What the exercise asks:
Out of the material that follows, write out exactly the lines from the line with "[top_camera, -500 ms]" to the line with "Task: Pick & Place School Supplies", both ends included, and no others.

==============================

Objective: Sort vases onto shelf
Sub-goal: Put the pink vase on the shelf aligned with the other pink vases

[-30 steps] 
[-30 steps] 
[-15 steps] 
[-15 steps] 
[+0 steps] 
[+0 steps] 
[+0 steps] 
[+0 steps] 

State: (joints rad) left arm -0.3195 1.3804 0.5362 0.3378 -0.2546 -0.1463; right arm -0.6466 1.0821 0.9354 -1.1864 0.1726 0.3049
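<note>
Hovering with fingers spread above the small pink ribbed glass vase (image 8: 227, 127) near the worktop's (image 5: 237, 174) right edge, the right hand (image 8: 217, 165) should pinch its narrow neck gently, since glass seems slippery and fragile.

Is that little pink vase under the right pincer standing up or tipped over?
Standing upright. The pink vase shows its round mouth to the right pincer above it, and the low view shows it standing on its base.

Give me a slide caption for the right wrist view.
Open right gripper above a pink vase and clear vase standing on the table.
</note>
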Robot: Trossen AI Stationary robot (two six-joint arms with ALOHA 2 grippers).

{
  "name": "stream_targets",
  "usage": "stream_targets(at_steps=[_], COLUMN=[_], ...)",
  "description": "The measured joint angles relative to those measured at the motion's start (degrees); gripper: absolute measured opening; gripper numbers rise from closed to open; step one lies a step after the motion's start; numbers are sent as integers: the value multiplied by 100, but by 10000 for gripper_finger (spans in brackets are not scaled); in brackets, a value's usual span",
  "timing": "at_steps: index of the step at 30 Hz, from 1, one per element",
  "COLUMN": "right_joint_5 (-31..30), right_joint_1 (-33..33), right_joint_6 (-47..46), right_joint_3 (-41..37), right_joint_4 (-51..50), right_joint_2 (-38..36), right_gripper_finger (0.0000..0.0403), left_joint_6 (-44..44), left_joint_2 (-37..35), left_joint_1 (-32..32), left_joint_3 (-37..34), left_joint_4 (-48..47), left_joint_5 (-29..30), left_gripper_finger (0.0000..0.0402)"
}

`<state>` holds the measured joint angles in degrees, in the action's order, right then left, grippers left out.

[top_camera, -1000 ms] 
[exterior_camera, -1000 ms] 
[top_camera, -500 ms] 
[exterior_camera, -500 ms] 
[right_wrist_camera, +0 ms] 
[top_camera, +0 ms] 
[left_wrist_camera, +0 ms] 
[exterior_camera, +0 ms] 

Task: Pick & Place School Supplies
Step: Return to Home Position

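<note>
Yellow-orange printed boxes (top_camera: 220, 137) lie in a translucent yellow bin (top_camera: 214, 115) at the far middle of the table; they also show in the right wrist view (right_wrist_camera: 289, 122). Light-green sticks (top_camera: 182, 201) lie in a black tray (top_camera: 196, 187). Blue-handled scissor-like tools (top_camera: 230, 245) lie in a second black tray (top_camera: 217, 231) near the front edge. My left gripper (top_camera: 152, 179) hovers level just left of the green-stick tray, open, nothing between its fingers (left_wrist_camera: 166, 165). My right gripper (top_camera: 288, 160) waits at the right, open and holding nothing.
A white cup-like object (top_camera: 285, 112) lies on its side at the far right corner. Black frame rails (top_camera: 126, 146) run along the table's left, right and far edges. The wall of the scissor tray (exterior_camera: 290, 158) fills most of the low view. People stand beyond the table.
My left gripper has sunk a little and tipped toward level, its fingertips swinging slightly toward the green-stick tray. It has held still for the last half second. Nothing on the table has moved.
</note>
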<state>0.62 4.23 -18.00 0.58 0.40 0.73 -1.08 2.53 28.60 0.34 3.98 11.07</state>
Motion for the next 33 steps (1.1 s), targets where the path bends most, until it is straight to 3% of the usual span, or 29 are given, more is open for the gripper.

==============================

Answer to the exercise:
[top_camera, -500 ms] 
[exterior_camera, -500 ms] 
[right_wrist_camera, +0 ms] 
[top_camera, +0 ms] 
[left_wrist_camera, +0 ms] 
[exterior_camera, +0 ms] 

Task: Pick & Place School Supplies

There is nothing more to the output.